The Delaware Agriculture Museum and Village and Executive Director Carolyn Claypoole recently hosted a celebration of the 100th anniversary of Cecile Steele’s 1923 founding of the chicken industry on her farm in Sussex County.
Starting with the accidental delivery of 500 chicks to her Ocean View farm, Steele parlayed the fortuitous mistake into a prosperous business for her family. Now, 100 years later, Sussex County is No. 1 in chicken production in the world. The museum proudly displays Steele’s original chicken house, which is on the National Register of Historic Places. The structure represents the birth of the broiler industry, which now employs more than 18,000 residents on Delmarva.
Conceived five years ago by Claypoole, former Sen. Ernie Lopez, R-Lewes, and National Chicken Council President Mike Brown, the celebration was organized by the Delmarva Chicken Association, represented by Director Holly Porter, and the national council, represented by Brown.

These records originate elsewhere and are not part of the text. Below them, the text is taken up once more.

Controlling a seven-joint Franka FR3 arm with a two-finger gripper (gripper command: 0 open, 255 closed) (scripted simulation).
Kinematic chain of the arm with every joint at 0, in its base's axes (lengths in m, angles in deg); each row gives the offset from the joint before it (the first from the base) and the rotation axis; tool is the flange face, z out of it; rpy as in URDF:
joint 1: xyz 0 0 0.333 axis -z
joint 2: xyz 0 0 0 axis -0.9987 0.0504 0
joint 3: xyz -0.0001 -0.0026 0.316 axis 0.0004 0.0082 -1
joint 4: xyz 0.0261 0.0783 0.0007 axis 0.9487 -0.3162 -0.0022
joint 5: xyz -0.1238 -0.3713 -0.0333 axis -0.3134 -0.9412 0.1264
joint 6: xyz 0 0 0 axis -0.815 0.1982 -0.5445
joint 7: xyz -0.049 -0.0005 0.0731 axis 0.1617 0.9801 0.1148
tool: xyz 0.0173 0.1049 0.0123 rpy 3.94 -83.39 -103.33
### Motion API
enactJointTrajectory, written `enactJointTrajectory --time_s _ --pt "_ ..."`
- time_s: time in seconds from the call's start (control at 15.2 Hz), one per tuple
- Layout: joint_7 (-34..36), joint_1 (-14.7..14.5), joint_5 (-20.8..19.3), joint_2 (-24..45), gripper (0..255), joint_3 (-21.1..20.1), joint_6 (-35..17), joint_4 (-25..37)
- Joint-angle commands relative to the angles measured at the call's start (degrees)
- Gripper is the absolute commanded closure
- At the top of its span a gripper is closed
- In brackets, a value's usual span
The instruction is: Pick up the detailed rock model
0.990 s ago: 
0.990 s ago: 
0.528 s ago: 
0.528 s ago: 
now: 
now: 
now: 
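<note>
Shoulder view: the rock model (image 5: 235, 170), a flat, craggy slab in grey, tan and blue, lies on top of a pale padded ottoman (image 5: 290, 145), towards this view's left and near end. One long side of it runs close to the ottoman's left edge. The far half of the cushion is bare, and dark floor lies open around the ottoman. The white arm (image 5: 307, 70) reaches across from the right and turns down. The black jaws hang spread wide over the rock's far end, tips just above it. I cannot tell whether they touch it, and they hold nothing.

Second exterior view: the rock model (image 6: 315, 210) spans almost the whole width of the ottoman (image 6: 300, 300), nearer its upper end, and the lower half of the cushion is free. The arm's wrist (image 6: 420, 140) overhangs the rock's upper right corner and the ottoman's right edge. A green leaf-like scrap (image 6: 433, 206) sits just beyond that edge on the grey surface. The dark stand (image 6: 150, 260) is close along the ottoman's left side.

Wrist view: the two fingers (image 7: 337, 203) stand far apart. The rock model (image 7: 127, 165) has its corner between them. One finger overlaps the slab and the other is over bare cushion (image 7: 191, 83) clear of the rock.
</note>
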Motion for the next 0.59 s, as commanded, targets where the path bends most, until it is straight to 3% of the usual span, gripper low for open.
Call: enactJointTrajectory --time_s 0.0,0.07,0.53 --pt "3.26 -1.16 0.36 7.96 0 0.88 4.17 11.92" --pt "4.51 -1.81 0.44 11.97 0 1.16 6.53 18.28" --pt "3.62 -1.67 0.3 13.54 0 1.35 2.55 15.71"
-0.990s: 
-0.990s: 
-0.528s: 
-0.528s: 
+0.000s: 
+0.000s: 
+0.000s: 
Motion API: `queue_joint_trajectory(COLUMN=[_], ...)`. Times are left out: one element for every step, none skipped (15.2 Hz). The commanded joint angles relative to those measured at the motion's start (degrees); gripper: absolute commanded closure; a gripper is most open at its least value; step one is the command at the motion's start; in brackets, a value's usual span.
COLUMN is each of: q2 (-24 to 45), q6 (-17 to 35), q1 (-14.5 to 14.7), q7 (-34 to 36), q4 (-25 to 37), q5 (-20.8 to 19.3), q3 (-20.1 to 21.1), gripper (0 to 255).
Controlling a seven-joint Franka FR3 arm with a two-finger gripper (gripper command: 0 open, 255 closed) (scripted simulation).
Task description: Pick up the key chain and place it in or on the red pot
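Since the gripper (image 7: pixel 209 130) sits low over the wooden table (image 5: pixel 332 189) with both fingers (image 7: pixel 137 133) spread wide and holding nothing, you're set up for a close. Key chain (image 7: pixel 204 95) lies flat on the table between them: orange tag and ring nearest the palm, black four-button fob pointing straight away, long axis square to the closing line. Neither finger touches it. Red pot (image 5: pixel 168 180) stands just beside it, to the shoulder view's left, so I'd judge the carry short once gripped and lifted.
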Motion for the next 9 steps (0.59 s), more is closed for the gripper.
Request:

Speakers included Delaware Agricultural Museum Board of Trustees President Grier Stayton, U.S. Sens. Tom Carper and Chris Coons, Delaware Lt. Gov. Bethany Hall-Long, Delaware Secretary of Agriculture Michael Scuse, and several members of the Delaware General Assembly including Rep. Sherry Dorsey Walker, D-Wilmington, House Agriculture Committee member; and Sen. Russ Huxtable, D-Lewes, Senate Agriculture Committee chair.
Also present were members of the James Baxter IV family, led by matriarch Ruth Baxter, whose service as longtime leaders in Sussex County’s farm community is being celebrated with a special tribute to James H. Baxter Jr. in the museum’s new poultry exhibit.